= Assigned task =
Where a line in the listing contains the string "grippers", copy that line out.

=-=-=-=-=

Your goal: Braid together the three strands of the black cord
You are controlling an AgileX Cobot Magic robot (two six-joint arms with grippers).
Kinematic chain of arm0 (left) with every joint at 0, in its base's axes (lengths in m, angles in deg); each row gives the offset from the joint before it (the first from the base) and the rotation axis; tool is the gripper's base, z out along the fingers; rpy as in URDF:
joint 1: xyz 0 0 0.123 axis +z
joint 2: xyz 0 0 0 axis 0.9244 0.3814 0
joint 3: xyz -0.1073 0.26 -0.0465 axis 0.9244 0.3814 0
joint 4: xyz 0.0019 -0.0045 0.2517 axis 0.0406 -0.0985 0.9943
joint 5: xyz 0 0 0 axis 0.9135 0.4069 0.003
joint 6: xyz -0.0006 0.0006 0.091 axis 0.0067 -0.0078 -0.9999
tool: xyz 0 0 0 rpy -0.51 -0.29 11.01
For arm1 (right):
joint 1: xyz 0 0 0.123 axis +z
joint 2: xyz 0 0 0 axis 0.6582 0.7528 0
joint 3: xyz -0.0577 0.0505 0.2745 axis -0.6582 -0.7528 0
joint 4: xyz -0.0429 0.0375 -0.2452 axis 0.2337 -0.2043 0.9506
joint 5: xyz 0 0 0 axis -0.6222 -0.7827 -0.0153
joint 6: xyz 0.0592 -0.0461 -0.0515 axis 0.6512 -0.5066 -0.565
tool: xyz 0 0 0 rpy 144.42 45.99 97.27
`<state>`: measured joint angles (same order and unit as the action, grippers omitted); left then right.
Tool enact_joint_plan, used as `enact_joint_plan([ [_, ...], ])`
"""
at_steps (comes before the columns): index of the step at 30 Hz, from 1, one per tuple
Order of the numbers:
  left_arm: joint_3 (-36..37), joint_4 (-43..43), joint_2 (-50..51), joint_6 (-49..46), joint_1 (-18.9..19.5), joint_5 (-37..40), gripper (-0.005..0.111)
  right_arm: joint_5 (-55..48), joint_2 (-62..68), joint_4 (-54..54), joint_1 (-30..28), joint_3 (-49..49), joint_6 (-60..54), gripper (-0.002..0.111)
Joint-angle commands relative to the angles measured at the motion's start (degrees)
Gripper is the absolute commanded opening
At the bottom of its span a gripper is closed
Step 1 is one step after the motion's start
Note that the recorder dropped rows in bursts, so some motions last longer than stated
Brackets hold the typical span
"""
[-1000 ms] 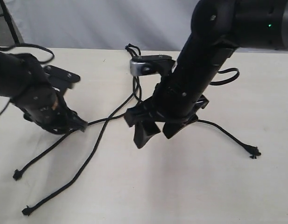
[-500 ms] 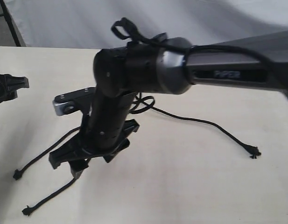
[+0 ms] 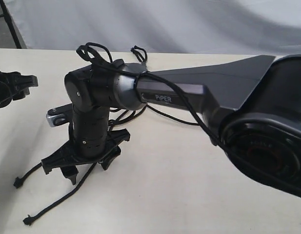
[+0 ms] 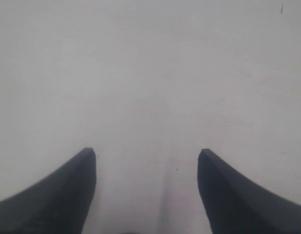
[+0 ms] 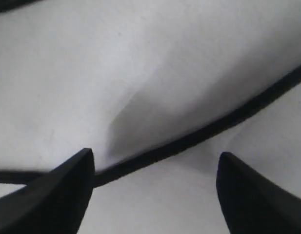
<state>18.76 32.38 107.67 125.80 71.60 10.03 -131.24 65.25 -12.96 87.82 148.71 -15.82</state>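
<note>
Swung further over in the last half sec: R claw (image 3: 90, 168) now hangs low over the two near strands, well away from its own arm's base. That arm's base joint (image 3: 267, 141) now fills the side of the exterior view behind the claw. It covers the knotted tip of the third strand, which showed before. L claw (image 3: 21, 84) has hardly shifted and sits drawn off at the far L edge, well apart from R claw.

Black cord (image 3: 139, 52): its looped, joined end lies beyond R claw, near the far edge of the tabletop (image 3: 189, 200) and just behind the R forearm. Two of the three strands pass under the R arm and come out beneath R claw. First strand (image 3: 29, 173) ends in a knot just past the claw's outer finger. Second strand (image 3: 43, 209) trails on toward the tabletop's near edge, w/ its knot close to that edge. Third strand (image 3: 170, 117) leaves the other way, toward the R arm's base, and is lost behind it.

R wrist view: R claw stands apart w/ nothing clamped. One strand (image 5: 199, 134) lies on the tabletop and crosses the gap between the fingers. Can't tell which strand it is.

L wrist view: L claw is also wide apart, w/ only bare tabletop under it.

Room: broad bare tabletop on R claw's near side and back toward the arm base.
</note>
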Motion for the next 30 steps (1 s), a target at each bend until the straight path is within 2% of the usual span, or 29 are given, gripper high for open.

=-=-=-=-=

= Response area =
You are controlling an AgileX Cobot Magic robot (two six-joint arms with grippers).
`<state>`: measured joint angles (same order and unit as the action, grippers omitted); left then right.

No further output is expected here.